What you are asked to do =>
In the material below, find each line with the string "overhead" and copy it.

Segment Start: Listed entries

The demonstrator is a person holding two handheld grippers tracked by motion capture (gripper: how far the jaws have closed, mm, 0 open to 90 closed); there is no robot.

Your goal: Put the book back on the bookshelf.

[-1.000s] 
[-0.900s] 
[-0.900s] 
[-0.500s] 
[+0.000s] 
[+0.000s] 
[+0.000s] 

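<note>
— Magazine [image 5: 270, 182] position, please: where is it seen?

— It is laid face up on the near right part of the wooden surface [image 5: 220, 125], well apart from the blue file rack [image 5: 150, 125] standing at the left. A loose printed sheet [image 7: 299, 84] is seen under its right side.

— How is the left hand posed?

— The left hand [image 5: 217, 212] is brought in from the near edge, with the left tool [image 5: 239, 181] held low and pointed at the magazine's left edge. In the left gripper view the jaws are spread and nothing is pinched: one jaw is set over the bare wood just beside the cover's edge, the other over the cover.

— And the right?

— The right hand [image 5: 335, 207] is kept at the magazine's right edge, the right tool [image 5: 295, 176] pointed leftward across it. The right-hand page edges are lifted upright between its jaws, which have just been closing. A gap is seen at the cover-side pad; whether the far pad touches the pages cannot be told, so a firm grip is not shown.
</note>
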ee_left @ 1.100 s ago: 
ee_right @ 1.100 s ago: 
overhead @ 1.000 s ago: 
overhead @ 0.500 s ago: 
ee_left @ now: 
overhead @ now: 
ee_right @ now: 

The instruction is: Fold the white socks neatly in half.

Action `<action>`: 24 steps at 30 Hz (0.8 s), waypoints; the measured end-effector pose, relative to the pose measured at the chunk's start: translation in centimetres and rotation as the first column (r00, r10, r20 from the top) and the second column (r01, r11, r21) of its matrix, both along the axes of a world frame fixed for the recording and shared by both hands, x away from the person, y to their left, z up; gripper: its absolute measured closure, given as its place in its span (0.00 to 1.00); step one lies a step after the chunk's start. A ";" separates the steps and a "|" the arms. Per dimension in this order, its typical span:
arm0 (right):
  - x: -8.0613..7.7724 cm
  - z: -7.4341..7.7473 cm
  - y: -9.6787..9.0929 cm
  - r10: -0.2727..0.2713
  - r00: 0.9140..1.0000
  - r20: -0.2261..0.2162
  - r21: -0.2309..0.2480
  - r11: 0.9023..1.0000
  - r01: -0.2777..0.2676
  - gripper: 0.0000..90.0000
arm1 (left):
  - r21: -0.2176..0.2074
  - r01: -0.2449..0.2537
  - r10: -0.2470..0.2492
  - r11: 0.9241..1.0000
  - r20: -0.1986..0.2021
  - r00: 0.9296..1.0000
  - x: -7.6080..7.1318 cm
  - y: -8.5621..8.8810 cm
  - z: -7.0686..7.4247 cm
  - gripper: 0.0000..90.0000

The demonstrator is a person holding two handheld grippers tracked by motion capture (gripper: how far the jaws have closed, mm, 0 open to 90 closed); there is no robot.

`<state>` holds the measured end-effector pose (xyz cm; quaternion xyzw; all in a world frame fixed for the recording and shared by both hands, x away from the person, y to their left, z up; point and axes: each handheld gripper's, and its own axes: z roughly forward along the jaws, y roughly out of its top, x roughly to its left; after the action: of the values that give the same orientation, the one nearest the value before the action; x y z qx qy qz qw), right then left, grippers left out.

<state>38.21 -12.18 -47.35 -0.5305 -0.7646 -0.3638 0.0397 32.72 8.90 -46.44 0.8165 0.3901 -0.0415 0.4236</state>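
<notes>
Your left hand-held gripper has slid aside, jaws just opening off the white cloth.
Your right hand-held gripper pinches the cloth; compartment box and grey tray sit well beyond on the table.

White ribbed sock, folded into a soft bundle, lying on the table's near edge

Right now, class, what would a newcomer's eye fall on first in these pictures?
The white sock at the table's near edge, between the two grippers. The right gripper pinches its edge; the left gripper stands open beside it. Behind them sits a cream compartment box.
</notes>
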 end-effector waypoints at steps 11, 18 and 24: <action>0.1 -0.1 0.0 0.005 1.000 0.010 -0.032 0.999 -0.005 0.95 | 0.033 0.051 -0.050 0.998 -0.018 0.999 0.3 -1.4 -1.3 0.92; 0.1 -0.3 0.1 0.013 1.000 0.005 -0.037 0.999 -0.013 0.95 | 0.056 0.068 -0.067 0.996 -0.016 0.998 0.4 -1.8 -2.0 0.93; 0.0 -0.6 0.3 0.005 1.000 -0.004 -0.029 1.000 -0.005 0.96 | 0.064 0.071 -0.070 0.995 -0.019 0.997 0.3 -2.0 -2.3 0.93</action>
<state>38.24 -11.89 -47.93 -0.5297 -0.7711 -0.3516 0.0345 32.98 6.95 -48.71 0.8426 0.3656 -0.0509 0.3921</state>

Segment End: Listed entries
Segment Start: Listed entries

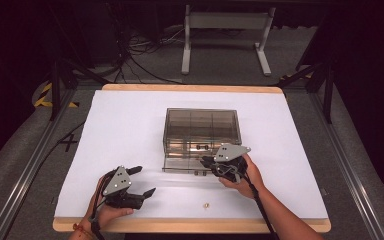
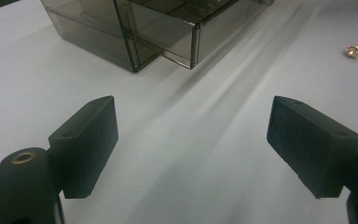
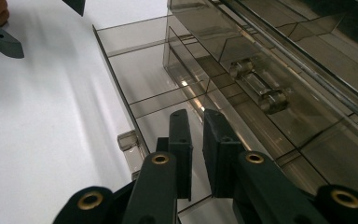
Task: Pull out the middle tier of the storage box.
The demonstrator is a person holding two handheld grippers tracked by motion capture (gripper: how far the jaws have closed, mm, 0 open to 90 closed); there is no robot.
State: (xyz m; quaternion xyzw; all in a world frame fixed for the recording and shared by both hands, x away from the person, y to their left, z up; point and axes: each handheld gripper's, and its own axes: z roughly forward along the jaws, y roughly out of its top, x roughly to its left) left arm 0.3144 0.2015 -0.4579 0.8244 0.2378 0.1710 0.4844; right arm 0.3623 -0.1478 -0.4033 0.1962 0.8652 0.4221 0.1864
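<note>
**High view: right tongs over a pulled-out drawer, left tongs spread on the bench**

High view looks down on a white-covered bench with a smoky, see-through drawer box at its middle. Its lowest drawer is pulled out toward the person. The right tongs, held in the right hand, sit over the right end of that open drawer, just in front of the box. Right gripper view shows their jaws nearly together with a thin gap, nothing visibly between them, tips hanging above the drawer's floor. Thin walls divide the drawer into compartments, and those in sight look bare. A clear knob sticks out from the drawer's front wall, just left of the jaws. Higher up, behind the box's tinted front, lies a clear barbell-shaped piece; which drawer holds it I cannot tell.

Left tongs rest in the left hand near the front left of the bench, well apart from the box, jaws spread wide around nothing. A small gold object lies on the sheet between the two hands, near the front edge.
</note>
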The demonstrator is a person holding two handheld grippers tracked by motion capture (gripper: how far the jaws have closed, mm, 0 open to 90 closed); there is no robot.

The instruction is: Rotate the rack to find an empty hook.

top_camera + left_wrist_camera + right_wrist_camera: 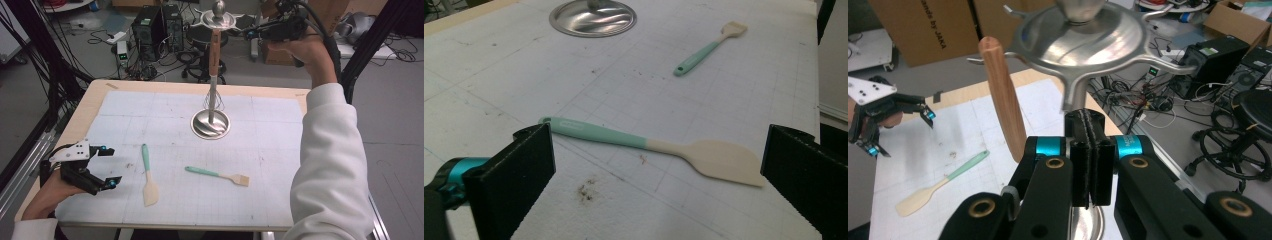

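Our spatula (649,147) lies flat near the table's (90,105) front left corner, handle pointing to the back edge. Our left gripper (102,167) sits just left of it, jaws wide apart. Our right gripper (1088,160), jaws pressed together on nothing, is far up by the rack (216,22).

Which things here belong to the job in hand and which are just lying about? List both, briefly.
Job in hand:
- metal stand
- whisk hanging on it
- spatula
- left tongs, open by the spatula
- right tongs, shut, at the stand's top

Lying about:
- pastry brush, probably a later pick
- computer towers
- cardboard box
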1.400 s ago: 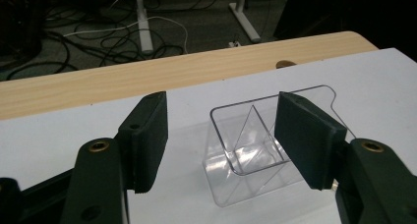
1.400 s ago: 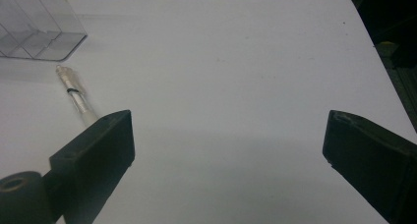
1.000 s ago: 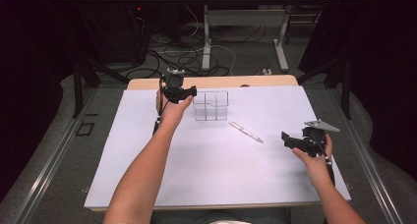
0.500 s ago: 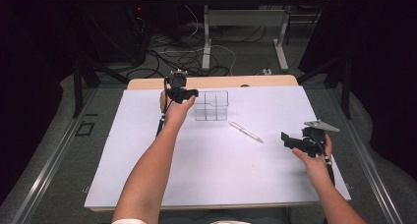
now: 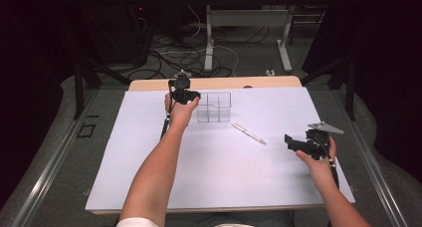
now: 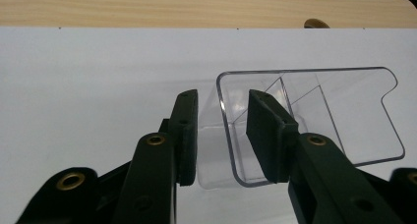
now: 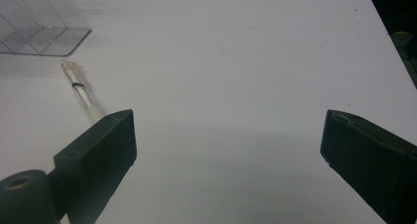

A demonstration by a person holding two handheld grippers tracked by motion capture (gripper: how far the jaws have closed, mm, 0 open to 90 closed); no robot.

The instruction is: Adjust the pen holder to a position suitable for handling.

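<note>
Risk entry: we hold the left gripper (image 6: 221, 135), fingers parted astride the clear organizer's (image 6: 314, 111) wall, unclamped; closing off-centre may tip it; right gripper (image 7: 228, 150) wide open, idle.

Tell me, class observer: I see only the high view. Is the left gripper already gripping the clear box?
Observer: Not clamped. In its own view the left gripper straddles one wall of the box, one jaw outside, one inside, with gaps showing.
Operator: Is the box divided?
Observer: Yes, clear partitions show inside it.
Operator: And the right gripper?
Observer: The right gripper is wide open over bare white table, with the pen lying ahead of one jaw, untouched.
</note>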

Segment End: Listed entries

Output for this exercise =>
overhead @ 1.000 s ago: 
overhead @ 0.500 s ago: 
overhead @ now: 

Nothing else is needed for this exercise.